SUPPLIED DATA:
========================================================================

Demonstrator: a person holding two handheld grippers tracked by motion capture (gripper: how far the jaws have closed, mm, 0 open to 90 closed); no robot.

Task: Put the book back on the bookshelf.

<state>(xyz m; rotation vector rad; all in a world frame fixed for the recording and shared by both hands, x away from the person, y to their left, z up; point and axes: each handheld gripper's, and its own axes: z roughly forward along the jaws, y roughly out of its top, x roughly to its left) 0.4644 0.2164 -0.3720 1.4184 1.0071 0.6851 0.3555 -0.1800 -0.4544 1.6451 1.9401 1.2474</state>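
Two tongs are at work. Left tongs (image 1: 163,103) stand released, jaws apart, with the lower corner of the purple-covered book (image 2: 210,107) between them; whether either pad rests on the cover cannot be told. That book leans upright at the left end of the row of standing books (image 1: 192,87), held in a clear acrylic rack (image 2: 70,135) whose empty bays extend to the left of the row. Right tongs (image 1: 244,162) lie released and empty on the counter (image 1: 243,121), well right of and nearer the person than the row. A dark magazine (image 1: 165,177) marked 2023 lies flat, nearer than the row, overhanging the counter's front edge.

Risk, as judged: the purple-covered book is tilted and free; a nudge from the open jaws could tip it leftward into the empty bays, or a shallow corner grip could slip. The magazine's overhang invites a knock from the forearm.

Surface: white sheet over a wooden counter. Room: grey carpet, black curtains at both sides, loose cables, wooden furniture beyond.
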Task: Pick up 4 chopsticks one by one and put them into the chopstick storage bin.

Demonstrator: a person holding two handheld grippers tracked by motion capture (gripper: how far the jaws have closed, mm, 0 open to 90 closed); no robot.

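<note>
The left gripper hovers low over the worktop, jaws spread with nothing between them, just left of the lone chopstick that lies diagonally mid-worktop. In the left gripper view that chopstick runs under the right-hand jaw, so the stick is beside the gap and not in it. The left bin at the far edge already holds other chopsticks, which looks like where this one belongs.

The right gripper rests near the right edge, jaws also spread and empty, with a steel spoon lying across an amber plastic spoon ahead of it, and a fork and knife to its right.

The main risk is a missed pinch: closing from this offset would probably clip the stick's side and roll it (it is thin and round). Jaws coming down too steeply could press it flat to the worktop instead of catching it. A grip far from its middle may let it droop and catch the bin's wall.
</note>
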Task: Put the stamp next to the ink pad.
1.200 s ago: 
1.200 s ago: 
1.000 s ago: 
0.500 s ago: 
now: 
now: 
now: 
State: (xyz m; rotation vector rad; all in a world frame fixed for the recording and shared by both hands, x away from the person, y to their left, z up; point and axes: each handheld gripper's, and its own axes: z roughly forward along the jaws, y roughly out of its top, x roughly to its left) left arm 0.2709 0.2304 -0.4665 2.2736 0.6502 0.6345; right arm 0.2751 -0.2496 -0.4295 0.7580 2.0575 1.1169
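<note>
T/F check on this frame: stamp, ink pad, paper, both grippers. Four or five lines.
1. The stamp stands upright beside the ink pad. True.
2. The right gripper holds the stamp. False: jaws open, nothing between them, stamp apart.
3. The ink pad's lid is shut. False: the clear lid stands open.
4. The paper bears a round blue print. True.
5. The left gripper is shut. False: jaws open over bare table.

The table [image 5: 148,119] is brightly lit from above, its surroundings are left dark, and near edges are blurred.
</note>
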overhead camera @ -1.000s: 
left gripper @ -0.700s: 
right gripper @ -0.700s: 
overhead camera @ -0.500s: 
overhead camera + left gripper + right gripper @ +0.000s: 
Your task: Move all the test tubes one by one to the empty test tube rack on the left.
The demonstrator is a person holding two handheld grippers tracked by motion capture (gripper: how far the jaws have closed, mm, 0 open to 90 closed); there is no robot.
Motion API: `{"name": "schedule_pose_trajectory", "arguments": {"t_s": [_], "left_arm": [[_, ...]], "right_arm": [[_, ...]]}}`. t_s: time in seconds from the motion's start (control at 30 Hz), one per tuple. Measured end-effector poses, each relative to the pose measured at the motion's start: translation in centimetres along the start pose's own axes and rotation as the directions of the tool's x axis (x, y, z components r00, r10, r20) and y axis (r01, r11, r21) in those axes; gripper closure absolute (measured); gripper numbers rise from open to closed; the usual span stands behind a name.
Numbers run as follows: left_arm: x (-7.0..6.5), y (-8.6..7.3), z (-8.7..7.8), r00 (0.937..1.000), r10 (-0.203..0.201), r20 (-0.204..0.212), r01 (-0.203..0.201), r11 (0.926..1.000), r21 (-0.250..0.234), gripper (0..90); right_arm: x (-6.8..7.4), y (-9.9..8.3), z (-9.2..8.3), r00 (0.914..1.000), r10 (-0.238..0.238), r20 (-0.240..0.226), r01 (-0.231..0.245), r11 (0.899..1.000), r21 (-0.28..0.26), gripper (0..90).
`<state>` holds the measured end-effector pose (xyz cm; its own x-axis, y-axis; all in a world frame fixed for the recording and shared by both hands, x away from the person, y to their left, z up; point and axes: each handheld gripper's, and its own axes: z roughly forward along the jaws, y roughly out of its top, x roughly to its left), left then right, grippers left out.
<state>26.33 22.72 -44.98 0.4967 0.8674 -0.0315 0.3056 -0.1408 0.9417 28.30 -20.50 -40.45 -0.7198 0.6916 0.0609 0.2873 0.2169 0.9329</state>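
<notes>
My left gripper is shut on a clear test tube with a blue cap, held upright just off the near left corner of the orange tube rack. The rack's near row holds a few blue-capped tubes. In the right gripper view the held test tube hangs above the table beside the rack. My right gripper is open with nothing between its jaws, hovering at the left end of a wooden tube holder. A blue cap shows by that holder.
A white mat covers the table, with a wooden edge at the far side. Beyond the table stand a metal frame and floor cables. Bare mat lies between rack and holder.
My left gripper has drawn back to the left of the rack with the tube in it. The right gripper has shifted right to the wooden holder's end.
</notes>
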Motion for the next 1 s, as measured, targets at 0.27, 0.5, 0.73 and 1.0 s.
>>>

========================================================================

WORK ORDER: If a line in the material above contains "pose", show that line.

RESPONSE:
Motion API: `{"name": "schedule_pose_trajectory", "arguments": {"t_s": [_], "left_arm": [[_, ...]], "right_arm": [[_, ...]]}}`. t_s: time in seconds from the motion's start (control at 30 Hz), one per tuple. Measured end-effector poses, each relative to the pose measured at the motion's start: translation in centimetres along the start pose's own axes and rotation as the directions of the tool's x axis (x, y, z components r00, r10, r20) and y axis (r01, r11, r21) in those axes; gripper closure absolute (measured); gripper numbers rise from open to closed; the usual span stands behind a name.
`<state>` holds the measured end-effector pose (xyz cm; its own x-axis, y-axis; all in a world frame fixed for the recording and shared by both hands, x away from the person, y to their left, z up; point and axes: each handheld gripper's, and its own axes: z roughly forward along the jaws, y roughly out of its top, x roughly to its left), left then right, grippers left out.

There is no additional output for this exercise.